Clinical trials are not a reliable evidence base for the cost-effectiveness of preventive medicines such as statins in medical practice, an analysis published in the BMJ argues.

The gap between the “ideal” world of the randomised controlled trial and the messier one of actual clinical circumstances “raises the question of how well our most widely used preventive drugs work in real life”, say Teppo Järvinen, orthopaedic resident in the University of Tampere’s Department of Orthopaedic Surgery, and colleagues from Finland and Canada in their paper published on bmj.com.

Despite claims that important preventive drugs such as statins, antihypertensives and bisphosphonates are cost effective, there are “no valid data on [their] effectiveness, and particularly the cost-effectiveness, in usual clinical care”, Järvinen et al contend. “Despite this dearth of data, the majority of clinical guidelines and recommendations for preventive drugs rest on these claims.”

Randomised trials select patients “who are carefully diagnosed, have a carefully defined risk profile for the event being evaluated ... do not have other serious illnesses, and are likely to adhere to the treatment,” the authors comment. “Also, the study treatment is prescribed by doctors who adhere to the study protocol and participants receive special attention from dedicated staff.”

The effectiveness of treatments in clinical practice, on the other hand, is influenced by at least five factors, Järvinen et al add: the clinical population treated, diagnostic accuracy, provider compliance, patient adherence, and healthcare service coverage.

Population characteristics (e.g., age, sex) in a randomised trial, for example, “generally diverge considerably from that of the clinical population”, while in real life patients typically take fewer than half of prescribed treatments, compared with the 90% or so compliance commonly seen in efficacy trials.

von Staa assessment

The authors point to a recent assessment by von Staa and colleagues of the external validity of published cost-effectiveness studies on selective COX-2 inhibitors for inflammatory conditions.

Staa et al compared the data used in these studies (typically from randomised trials) with observed clinical data.
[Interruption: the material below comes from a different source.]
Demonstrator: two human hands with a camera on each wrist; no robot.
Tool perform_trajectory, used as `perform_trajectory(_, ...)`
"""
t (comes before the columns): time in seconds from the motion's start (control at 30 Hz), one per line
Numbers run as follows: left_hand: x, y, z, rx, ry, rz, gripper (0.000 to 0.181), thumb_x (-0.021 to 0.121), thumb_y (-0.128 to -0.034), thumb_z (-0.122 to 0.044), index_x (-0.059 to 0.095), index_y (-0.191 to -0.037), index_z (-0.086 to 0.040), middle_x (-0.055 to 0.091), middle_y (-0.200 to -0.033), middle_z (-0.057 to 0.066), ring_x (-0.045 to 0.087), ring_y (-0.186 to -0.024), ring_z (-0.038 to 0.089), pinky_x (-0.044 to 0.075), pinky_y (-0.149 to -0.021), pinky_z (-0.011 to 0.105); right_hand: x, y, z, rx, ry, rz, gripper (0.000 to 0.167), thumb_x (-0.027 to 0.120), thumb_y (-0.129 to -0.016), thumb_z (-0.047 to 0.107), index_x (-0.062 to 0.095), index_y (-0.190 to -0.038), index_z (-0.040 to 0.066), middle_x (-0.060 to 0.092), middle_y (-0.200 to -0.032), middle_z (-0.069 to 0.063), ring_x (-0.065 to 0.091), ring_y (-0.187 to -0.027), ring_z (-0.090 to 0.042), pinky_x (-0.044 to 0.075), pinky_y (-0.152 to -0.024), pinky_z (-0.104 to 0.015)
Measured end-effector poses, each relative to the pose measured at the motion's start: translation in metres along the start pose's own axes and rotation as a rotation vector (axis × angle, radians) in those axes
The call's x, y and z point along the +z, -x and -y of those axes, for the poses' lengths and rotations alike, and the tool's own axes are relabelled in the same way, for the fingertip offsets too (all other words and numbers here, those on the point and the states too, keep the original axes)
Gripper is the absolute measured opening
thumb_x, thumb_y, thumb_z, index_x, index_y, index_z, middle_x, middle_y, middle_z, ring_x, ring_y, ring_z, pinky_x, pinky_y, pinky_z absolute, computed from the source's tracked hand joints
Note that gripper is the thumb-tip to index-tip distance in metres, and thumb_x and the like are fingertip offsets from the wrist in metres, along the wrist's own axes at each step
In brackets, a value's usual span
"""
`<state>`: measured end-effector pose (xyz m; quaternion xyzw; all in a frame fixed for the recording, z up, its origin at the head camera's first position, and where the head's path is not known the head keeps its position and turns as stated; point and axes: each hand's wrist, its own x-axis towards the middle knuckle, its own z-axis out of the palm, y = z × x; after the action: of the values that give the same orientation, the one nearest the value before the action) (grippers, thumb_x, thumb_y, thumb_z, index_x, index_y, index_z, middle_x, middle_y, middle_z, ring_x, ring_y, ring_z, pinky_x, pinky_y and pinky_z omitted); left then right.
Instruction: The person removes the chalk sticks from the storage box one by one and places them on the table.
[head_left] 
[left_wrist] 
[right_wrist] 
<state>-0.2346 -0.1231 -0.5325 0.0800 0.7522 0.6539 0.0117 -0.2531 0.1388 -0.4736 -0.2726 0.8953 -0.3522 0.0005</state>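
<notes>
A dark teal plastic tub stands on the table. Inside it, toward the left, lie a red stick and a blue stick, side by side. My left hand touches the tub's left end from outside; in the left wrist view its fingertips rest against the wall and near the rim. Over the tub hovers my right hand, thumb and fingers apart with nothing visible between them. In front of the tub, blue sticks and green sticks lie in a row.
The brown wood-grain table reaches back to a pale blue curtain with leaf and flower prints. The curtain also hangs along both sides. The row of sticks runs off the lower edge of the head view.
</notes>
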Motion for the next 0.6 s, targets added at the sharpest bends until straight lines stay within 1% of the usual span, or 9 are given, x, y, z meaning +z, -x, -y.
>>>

The trial data suggested that the cost of avoiding one adverse gastrointestinal event by switching patients from conventional non-steroidal anti-inflammatory drugs to COX-2 inhibitors would be around US$20,000 (£12,500).
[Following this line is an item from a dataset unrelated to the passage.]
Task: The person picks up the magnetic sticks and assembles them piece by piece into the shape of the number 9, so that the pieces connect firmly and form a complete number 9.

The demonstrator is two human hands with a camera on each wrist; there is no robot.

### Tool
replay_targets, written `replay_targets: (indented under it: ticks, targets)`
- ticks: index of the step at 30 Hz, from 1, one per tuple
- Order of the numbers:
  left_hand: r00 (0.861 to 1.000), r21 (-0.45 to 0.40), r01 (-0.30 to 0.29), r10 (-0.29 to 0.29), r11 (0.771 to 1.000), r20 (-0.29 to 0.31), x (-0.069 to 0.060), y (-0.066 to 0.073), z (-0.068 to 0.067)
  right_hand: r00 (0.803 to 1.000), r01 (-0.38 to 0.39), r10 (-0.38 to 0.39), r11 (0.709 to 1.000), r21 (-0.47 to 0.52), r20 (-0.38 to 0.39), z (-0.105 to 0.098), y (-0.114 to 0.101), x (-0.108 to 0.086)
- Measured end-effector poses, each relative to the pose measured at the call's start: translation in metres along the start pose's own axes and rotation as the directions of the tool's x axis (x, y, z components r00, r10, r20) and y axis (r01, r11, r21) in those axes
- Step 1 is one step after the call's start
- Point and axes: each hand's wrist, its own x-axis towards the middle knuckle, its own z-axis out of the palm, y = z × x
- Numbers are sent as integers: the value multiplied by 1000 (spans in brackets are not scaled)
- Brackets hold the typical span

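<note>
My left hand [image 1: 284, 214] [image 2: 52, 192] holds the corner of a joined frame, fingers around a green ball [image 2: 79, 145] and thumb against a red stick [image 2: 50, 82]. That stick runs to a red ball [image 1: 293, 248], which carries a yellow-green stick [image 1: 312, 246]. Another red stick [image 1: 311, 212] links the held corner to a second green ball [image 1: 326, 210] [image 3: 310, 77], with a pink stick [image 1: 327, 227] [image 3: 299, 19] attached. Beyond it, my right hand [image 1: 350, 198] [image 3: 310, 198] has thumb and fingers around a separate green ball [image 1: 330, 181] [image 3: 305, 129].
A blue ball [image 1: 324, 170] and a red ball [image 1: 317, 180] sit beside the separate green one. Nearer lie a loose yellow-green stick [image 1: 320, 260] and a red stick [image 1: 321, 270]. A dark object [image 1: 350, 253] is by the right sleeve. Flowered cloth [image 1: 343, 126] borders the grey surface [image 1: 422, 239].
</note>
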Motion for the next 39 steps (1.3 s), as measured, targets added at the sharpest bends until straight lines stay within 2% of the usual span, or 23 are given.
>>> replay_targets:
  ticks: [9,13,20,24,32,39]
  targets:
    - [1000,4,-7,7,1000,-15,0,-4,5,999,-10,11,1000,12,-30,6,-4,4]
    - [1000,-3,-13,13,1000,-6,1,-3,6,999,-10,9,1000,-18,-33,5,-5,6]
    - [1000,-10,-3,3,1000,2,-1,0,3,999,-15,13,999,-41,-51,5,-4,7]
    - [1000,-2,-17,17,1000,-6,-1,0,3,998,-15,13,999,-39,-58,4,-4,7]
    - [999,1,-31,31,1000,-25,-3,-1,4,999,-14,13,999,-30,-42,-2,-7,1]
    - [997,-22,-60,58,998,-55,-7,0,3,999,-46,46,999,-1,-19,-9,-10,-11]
Yet when the same analysis was conducted using the UK’s General Practice Research Database, the cost of preventing a single bleed was fivefold greater ($104,000). Staa et al concluded that the published cost-effectiveness analyses of COX 2 inhibitors “neither had external validity nor represented the patients treated in clinical practice”, Järvinen et al observe.  

Bisphosphonate evidence

Turning to the use of bisphosphonates to prevent hip fractures in older people, the authors note claims that these drugs are as cost-effective as preventive therapies for hypercholesterolaemia or hypertension. Expert panels have come to the same conclusion based on estimates from post-hoc Markov economic models.

The fundamental problem with these models, though, is that the data showing the drug’s efficacy do not reflect clinical practice, Järvinen et al argue. “In essence, the models extend the highly specialised trial evidence on drug efficacy as if it were widely applicable in community practice.”

As such, the fracture risk-reduction data derived from specific randomised trials (e.g., 1-2% reductions in absolute risk) are “applied to a wide population largely irrespective of age, sex, co-morbidity, bone status, or previous history of fracture”

This, the authors contend, “is a far cry from reality”. The evidence that bisphosphonates prevent hip fracture is actually “very limited”, with marked  reductions seen in a restricted subpopulation of women aged 65-80 years with osteoporosis or previous fractures.

By contrast, evidence is lacking for efficacy among the people most likely to have hip fracture, the authors say – those aged _80 years and those living in nursing homes.

“And although osteoporosis is considered a predominantly female disease, about 40% of age-related fractures occur in elderly men,” Järvinen et al add. “Despite this, all current analyses of cost-effectiveness of bisphosphonates assume a universal reduction in fracture risk among all older people.”

Using data from 2003 on 7,411 hip fractures in Finland, the authors estimate that giving bisphosphonates to all 1.86 million citizens aged 50 years and over would only guarantee the prevention of 343 fractures.

Gaming the system

“We need to put an end to this kind of gaming of the system and start to advocate true comparative effectiveness research,” Järvinen et al insist.

“All relevant parties (doctors, patients, patient advocacy groups, drug industry and government regulatory bodies) should acknowledge that it is everyone’s responsibility to ensure that we have true cost-effectiveness data on all preventive healthcare before it is approved for wider use and reimbursed by the government. This responsibility should not fall on the drug industry alone.”